Proposals for Settlement in Florida Not Easily Set Aside

In Neeld v. Combs, Case No. 5D2023-1803, 2025 Fla. App. LEXIS 1201 (Fla. 5th DCA Feb. 14, 2025), the trial court determined that the parties' settlement agreement was unenforceable, allowing the plaintiff to withdraw his settlement proposal over four months after acceptance based on an alleged mistake the plaintiff had made with regards to settlement amount. However, the appellate court found that a binding settlement agreement was formed where a proposal for settlement was expressly made pursuant to the provisions of section 768.79 and rule 1.442, signed by plaintiff's counsel, e-filed with the court, e-served on defendant's counsel, and timely accepted by defendant in writing. The appellate court found that the settlement agreement could not be set aside based on the fact that proposal for settlement was the product of a unilateral mistake, as an agreement made pursuant to section 768.79 essentially operates as a consent judgment and common law methods for attacking contract formation are not available to unwind those agreements. The appellate court found no legal basis to allow plaintiff to withdraw his proposal for settlement or set aside defendant's acceptance. The argument that plaintiff's counsel lacked authority to settle for stated amount was rejected, because the proposal was signed and served by counsel and notice of service was filed with trial court, showing objective evidence of counsel's authority to make the proposal existed. The appellate court also noted that the plaintiff offered no objective evidence supporting his assertion that counsel lacked authority and whether plaintiff subjectively intended a different settlement amount is irrelevant to the analysis.

This case may seem basic, but our office has seen an increase in parties looking to back out of the settlement agreements they enter into, claiming the exact same defenses. If you submit a Proposal for Settlement to the other side and it is accepted, you are bound by that offer. Conversely, if you make an offer for settlement and this is advised to the trial court, it will be upheld, with the possibility of fees and costs being assessed if the settlement agreement is wrongfully repudiated by the offeror or offeree.
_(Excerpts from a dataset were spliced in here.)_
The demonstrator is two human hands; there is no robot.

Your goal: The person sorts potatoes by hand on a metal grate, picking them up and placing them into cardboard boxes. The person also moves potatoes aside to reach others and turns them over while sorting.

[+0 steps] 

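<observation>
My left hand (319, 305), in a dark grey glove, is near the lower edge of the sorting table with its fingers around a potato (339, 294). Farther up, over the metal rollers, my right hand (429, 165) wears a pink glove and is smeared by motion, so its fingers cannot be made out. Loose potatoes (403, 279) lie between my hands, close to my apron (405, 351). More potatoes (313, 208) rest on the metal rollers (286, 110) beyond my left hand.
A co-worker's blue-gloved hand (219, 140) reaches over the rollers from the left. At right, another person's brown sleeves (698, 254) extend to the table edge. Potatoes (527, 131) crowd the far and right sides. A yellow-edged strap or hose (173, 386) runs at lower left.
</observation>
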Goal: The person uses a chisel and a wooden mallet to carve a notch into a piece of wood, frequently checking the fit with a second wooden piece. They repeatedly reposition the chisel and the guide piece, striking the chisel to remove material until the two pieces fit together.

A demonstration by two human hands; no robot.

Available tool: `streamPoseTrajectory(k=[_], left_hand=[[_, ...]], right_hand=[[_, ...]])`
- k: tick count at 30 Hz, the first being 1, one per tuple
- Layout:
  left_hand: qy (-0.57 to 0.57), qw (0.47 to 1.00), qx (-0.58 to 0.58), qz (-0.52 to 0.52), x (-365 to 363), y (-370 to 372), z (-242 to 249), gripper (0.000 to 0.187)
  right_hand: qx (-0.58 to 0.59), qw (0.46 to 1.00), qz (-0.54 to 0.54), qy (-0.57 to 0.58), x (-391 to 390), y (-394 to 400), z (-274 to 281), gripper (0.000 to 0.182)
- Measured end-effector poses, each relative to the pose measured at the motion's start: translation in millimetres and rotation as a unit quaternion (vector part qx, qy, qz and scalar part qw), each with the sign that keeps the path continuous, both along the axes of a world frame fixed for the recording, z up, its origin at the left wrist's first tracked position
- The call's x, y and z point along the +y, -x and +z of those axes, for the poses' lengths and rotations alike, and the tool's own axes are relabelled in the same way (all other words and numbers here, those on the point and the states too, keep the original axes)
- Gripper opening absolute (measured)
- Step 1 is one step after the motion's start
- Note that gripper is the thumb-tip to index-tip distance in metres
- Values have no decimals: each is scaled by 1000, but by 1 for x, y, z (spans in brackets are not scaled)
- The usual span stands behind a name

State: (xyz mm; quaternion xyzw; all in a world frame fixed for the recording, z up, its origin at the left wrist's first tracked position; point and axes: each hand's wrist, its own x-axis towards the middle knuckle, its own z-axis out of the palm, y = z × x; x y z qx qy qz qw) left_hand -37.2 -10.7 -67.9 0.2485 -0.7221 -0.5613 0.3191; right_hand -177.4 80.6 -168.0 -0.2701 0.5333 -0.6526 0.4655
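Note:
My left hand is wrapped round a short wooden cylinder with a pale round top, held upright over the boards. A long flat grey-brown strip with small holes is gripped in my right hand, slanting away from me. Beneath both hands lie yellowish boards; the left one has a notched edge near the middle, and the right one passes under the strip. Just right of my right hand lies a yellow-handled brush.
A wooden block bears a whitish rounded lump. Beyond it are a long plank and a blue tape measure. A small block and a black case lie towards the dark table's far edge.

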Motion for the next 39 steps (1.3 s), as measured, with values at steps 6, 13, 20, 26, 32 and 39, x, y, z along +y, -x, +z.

If you are interested in receiving a copy of this decision or wish to discuss this issue further, please feel free to reach out to us at blog@miamimaritimelaw.co or 305.377.3700.

Florida Court Clarifies Personal Jurisdiction Over Non-Residents

In Pianezza v. Mia Collection Servs.. LLC, 2024 Fla. App. LEXIS 1784 (Fla. 3d DCA March 6, 2024), an action against non-resident principal and employee of foreign limited liability company alleging claims of fraud in the inducement, negligent misrepresentation, breach of express warranty, and conspiracy stemming from LLC's provision of counterfeit merchandise was not dismissed for lack of personal jurisdiction and the defendants appealed. The appellate court found that the corporate shield doctrine did not protect defendants from the trial court's exercise of personal jurisdiction where the complaint sufficiently alleged that defendants committed a tortious act within Florida by directing telephonic and electronic communications into Florida in which they allegedly fraudulently misrepresented the authenticity of merchandise sold to the plaintiff. The appellate court explained that the corporate shield doctrine will not operate to bar personal jurisdiction in Florida over an individual defendant that commits a tortious act in Florida, regardless of whether it was on behalf of a corporate employer.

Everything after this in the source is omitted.